Venezuela es una provincia cubana, la número 15, la más al sur y esos delincuentes redimidos controlan las Notarías y Registros, los Servicios de Identificación y Extranjería, la Fuerza Armada Nacional, el organismo de control electoral, y vaya detallazo: Hezbolá y otras organizaciones terroristas operan con absoluta tranquilidad en Cuba. Ya en septiembre de 2011 el diario italiano Corriere Della Sera denunciaba la presencia del grupo terrorista libanés en la isla de los hermanos Castro. La organización extremista libanesa Hezbolá ese mismo año estableció un centro de operaciones en La Habana a los fines de expandir sus actividades terroristas y facilitar la ejecución de atentados contra objetivos israelíes en Sudamérica, atentados como los que ya habían ejecutado bajo las órdenes de sus jefes máximos, los santones iraníes en Argentina los años 1992 y 1994. Horror que cuenta con cómplices de la talla de Cristina Kirchner, Héctor Timerman y tantos más. Que involucra al saliente gobierno de Cristina Kirchner, a la Venezuela de Hugo Chávez y a sus socios los santones iraníes. Triangulación del mal cuyos crímenes siguen sin culpables. Madeja diabólica de donde salen los hilos de la muerte, los hilos con los que tejen ese tapiz sangriento los que matan en el nombre de un dios demonio que quieren imponer.

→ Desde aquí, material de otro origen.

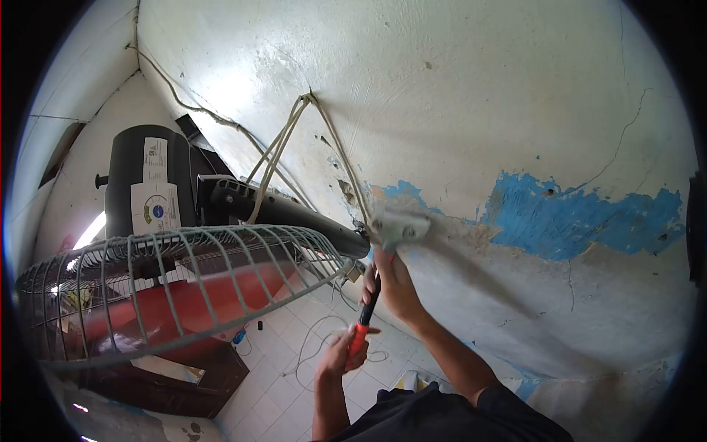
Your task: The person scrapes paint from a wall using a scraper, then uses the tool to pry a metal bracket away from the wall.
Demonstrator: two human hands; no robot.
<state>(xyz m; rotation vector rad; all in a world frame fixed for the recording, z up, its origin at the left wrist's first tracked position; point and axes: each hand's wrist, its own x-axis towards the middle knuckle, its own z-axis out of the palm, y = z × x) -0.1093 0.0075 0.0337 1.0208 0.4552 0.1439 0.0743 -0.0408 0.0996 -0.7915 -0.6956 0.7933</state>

Venezuela este próximo 6 de diciembre tendrá elecciones legislativas que no me dan confianza, porque Venezuela, como les digo, dejó de ser una nación soberana hace ya muchos lustros. Venezuela, provincia cubana más al sur, no se zafará fácilmente de la peste roja y menos de sus hermandades siniestras, ni de ese ménage à trois donde sus integrantes siguen repartiéndose lo que queda de país. Venezuela, a la que unos vándalos han convertido en el ojo del huracán devastador del narcotráfico. Unos vándalos de una izquierda canalla que siempre han justificado el negocio de la droga porque lo presentan como la manera eficaz de destruir a los Estados Unidos y también a las sociedades democráticas de Europa.

Usted, lector, que me está leyendo, posiblemente tema por sus hijos adolescentes, víctimas apetecidas del narcotráfico. Usted que quizá tiene detrás, resollándole en el cuello, a un terrorista islámico con pasaporte venezolano dado por los cubanos que controlan la identificación en mi país, o tal vez otorgado por uno de esa tribu de islamistas que nacidos en Venezuela se abalanzaron a engrosar las filas del chavismo permisivo a toda trasgresión, a todo crimen y bien se encargan de documentar a sus compinches yihadistas.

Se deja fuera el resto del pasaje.